NVIDIA HPC Fortran, C++ and C Compilers with OpenACC

Using NVIDIA HPC compilers for NVIDIA data center GPUs and X86-64, OpenPOWER and Arm Server multi-core CPUs, programmers can accelerate science and engineering applications using Standard C++ and Fortran parallel constructs, OpenACC directives and CUDA Fortran.


Code samples using three different GPU programming models. The NVIDIA HPC compilers split execution of an application across multicore CPUs and NVIDIA GPUs using standard language constructs, directives, or CUDA.


Key Advantages

The NVIDIA Fortran, C++ and C compilers enable cross-platform HPC programming for NVIDIA GPUs and multicore CPUs. They are fully interoperable with NVIDIA optimized math libraries, communication libraries, and performance tuning and debugging tools. Commercial support is available with NVIDIA HPC Compiler Support Services (HCSS).

Full C++17 including Parallel Algorithms

The NVC++ compiler supports all features of C++17 including automatic acceleration of the C++17 Parallel Algorithms on NVIDIA GPUs.

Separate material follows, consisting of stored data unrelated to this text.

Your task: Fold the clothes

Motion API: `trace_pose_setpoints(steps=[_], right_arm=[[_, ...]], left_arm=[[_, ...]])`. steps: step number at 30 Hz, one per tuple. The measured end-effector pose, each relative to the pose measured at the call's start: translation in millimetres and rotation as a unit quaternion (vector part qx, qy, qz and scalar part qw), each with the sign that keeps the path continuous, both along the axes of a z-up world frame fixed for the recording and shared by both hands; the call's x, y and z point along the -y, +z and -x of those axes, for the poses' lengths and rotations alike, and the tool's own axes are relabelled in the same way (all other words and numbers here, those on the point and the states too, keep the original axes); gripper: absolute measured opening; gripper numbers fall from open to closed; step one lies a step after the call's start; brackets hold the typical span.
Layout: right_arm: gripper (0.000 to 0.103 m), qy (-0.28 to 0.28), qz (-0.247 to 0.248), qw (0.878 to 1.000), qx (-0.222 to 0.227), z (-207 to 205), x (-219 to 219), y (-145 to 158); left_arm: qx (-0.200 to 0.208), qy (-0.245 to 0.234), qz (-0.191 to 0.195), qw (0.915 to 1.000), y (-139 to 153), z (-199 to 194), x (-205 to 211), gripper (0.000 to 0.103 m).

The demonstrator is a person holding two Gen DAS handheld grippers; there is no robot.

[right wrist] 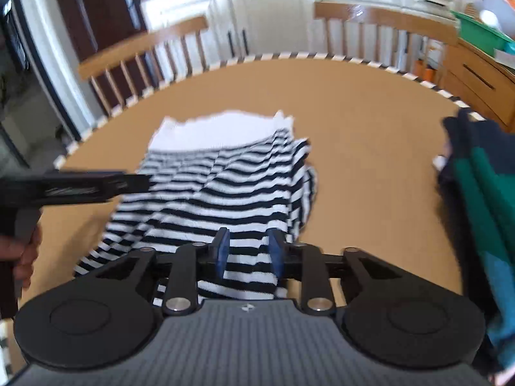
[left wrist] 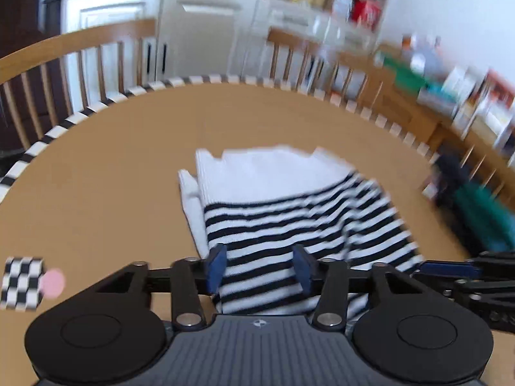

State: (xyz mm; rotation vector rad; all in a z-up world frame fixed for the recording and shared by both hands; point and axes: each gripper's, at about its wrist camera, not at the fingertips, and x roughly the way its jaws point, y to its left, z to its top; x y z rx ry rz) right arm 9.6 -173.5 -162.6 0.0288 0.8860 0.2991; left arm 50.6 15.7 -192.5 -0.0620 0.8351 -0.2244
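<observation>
A black-and-white striped garment (left wrist: 289, 215) (right wrist: 225, 177) with a white ribbed end lies partly folded on the tan table (left wrist: 112, 177) (right wrist: 370, 128). Its near striped edge reaches in between the blue pads of both grippers. My left gripper (left wrist: 259, 267) stands open over that edge, its pads well apart and not pressing the cloth. My right gripper (right wrist: 249, 252) is open too, with a narrower gap and flat striped cloth between the pads. The right view also shows the left gripper (right wrist: 96, 186) from the side, held by a hand (right wrist: 25, 251). Part of the right gripper (left wrist: 450, 268) shows at the left view's right edge.
A pile of dark green, teal and navy clothes (right wrist: 482, 212) (left wrist: 476, 215) sits on the table's right side. Wooden chairs (right wrist: 145, 48) (right wrist: 379, 25) stand behind the table's striped rim. A chequered marker (left wrist: 22, 281) with a pink dot lies at the near left.
</observation>
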Motion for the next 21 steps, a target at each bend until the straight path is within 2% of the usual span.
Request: trace_pose_setpoints(steps=[1, 3, 6, 9, 12, 14, 16, 19, 21], right_arm=[[0.011, -0.002, 0.006, 1.000, -0.006, -2, -3, -3], [0.008, -0.004, 0.008, 1.000, -0.012, -4, -2, -7], [0.007, -0.007, 0.009, 1.000, -0.013, -2, 3, -8], [0.007, -0.012, 0.002, 1.000, -0.016, -2, 9, -10], [0.008, -0.021, -0.012, 1.000, -0.019, 0, 11, -6], [0.013, -0.025, -0.024, 0.999, -0.016, 1, 12, 0], [0.015, -0.028, -0.036, 0.999, 0.002, 2, 14, 10], [0.018, -0.015, -0.022, 0.999, 0.019, -5, 8, 17], [0.020, -0.003, -0.006, 1.000, 0.013, -11, 1, 15]], left_arm=[[-0.001, -0.001, -0.010, 0.9999, -4, -5, 2, 0.020], [0.007, -0.009, -0.024, 0.9997, -5, -10, 0, 0.010], [0.013, -0.002, -0.035, 0.9993, -2, -20, -10, 0.010], [0.015, 0.038, -0.052, 0.9978, 2, -28, -30, 0.009], [-0.004, 0.055, -0.005, 0.9985, 5, -38, -52, 0.009], [-0.008, 0.030, 0.016, 0.9994, 11, -41, -51, 0.019], [0.001, 0.005, 0.006, 1.0000, 16, -42, -41, 0.051], [0.020, -0.033, -0.020, 0.9990, 15, -47, -23, 0.054], [0.022, -0.038, -0.036, 0.9984, 10, -55, -13, 0.053]])
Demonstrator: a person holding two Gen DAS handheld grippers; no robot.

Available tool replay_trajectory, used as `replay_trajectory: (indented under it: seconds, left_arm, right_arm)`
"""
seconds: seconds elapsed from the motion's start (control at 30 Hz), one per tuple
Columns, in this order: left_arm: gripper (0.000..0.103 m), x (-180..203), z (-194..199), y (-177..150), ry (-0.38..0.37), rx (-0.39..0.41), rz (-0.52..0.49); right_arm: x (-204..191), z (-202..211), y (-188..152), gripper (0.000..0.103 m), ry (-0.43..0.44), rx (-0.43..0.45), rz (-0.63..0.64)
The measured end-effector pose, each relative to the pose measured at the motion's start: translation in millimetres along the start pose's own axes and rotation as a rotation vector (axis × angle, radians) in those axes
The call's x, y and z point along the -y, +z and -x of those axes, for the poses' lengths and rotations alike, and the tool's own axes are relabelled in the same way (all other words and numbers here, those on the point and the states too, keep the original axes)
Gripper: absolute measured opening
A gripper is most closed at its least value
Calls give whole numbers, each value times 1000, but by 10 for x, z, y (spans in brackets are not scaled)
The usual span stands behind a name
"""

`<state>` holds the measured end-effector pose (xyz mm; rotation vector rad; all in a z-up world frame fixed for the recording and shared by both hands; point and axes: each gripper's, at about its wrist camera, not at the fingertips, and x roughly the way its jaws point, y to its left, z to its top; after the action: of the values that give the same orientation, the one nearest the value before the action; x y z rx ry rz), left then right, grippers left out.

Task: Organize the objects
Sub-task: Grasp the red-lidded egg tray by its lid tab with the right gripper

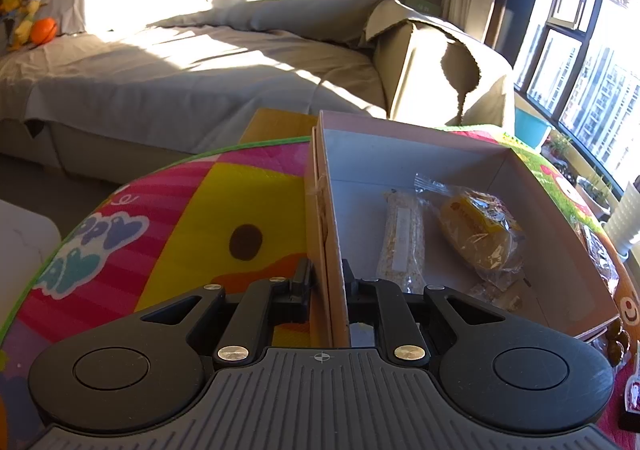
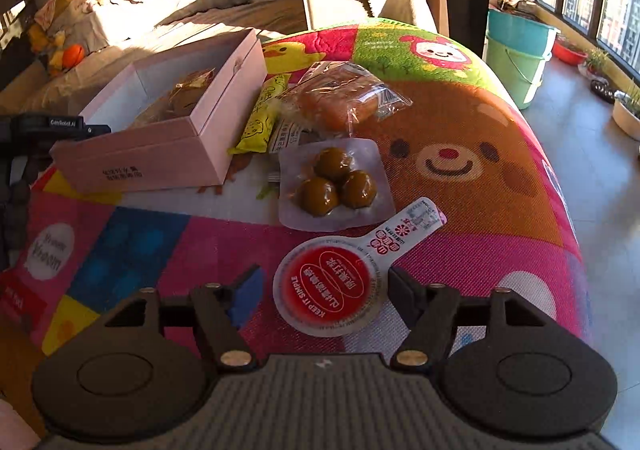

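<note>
A pink open box (image 1: 400, 154) stands on a colourful cartoon mat (image 1: 192, 210). My left gripper (image 1: 328, 278) is shut on the box's near side wall. Inside the box lie an oat bar (image 1: 402, 238) and a wrapped bun (image 1: 480, 230). In the right wrist view the same box (image 2: 160, 154) sits at the left. Beside it are a yellow packet (image 2: 262, 118), a wrapped bun (image 2: 344, 98) and a clear pack of three brown balls (image 2: 336, 186). My right gripper (image 2: 326, 286) is open, its fingers on either side of a round red-lidded sachet (image 2: 332, 286) without pressing it.
A sofa with a grey cover (image 1: 180, 70) and an orange ball (image 1: 44, 30) lie beyond the mat. Two stacked buckets (image 2: 516, 50) and plant pots (image 2: 628, 114) stand on the tiled floor by the window. The mat's right edge (image 2: 576, 234) drops to the floor.
</note>
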<state>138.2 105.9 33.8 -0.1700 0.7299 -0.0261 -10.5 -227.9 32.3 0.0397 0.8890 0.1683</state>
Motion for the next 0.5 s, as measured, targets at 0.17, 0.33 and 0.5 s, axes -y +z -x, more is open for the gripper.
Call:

OpenACC for Fortran, C++ and C Applications

Accelerate HPC applications with OpenACC directives, the proven solution used by over 200 HPC applications for performance-portable GPU programming.

Easy Access to NVIDIA Tensor Cores

The NVFORTRAN compiler can automatically accelerate standard Fortran array intrinsics and array syntax on NVIDIA Tensor Core GPUs.

For x86-64, Arm and OpenPOWER CPUs

Develop HPC Applications on servers containing any mainstream CPU. The NVIDIA HPC Compilers are supported on over 99% of Top 500 systems.




World-Class CPU Performance, GPU Acceleration

NVIDIA HPC compilers deliver the performance you need on CPUs, with OpenACC and CUDA Fortran for HPC applications development on GPU-accelerated systems. OpenACC and CUDA programs can run several times faster on a single NVIDIA A100 GPU compared to all the cores of a dual-socket server, and interoperate with MPI and OpenMP to deliver the full power of today’s multi-GPU servers.



SPEC ACCEL  OpenACC and OpenMP performance comparison.

Running HPC industry standard benchmarks on the latest multi-core processors, NVIDIA OpenACC performance is equivalent to its OpenMP performance. The same OpenACC code running on the latest A100 GPU is over 4x faster.



Relative performance of C++ parallel algorithms and OpenACC of LULESH on GPUs compared to CPU.

Now, with the NVIDIA NVC++ compiler, standard C++17 parallel algorithms can run on either the CPU or the GPU without code changes. On the popular LULESH mini-app, A100 GPU performance is comparable to that of OpenACC, and over 7X faster than multithreaded CPU version.


Multi-GPU performance comparison of CloverLeaf.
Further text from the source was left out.